Not everyone is so smitten. While critics have generally been kind to the series, the music has drawn some naysayers. That includes rock bible Rolling Stone, which offered a tepid review of the first cast album, sniping that the choir-type reworkings had turned hit songs into “karaoke fodder.” And even some songwriters won’t play along; requests to use Bryan Adams’ “(Everything I Do) I Do It for You” and Coldplay’s “Viva la Vida” were turned down.

Adam Anders, the show’s music producer, says he works to keep the songs from crossing over into what he calls “Velveeta land.”

One of the first songs recorded was Amy Winehouse’s retro-soul hit “Rehab.” “Mostly it sounded just like monks,” Anders said of the first attempts.

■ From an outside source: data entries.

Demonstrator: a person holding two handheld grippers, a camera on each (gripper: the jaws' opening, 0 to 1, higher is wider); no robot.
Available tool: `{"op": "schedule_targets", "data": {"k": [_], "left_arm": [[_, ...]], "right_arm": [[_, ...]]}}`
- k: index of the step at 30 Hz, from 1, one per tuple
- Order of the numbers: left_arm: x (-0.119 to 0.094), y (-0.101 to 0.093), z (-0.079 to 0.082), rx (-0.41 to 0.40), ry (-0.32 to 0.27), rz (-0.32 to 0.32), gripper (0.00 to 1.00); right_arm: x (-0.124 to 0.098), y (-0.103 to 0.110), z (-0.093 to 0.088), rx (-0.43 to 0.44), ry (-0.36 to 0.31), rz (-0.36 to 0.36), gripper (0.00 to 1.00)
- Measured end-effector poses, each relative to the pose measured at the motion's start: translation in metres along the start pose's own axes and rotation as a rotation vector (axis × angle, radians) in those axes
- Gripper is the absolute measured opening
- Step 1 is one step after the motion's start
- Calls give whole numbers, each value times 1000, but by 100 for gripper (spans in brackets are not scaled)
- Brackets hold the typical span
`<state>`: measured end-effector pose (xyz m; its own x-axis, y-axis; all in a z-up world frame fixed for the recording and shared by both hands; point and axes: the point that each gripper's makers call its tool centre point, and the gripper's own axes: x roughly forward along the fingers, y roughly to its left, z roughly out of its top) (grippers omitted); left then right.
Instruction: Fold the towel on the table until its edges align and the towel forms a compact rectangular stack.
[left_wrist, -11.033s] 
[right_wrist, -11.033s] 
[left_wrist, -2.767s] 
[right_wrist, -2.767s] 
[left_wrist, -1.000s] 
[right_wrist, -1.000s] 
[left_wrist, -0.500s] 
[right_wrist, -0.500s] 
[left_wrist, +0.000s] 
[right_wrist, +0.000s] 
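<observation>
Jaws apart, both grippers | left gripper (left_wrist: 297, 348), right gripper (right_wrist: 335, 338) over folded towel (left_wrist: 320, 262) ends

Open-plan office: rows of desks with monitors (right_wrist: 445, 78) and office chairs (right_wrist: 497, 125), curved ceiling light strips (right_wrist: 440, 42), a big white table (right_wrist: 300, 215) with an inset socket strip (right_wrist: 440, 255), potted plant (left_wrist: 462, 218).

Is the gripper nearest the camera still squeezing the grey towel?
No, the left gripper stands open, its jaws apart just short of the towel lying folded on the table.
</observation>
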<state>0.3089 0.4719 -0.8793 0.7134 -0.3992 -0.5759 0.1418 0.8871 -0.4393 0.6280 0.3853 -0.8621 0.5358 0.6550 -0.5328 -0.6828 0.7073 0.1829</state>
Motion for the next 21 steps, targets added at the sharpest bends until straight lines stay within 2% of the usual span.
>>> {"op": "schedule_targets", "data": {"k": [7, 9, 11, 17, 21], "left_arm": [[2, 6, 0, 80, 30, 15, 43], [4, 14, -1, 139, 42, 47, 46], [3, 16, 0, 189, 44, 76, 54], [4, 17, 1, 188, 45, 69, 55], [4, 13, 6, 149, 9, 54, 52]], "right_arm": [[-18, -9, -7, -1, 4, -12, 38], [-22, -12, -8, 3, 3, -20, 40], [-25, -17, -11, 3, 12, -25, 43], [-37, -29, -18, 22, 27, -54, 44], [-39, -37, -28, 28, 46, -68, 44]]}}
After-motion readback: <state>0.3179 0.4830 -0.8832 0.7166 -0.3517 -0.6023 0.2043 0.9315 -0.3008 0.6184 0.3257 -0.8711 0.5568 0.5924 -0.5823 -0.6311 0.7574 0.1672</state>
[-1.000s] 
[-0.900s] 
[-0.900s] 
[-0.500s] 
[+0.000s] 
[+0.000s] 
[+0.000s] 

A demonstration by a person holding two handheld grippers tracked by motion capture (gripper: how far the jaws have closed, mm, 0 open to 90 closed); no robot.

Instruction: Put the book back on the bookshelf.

Even the show’s most experienced singers needed some adjustments. Lea Michele who plays budding starlet and high-school naif Rachel Berry, for instance, has worked in professional theater since she was 8. “She was a Broadway singer, not like a Kelly Clarkson or a Rihanna,” Anders explained. “To get her to wrap her brain around singing in a completely new way she never had before, it took some adjustment.”

Amber Riley, who plays diva-in-training Mercedes, has sung Dionne Warwick and the Rolling Stones on the show but felt overwhelmed only when the producers asked her to sing “And I Am Telling You I’m Not Going,” the torch song from “Dreamgirls.”

“That’s a song that every singer aspires to be able to sing, and when they told me I was going to be singing it I had no confidence at all,” Riley said during a recent break taping the season finale.

Murphy says there is no science to the music selections: “I don’t really understand how I choose the songs. It’s a very mysterious process and my only rule is I have to have loved the song or have been moved by it myself.

“It’s a very strange thing,” he continued. “There are a lot of songs I have a connection to from my childhood. The show’s weird blend and melange of R&B and ‘70s and funk and show tunes and ... Madonna. It sounds weird, but it’s sort of the soundtrack of my life.”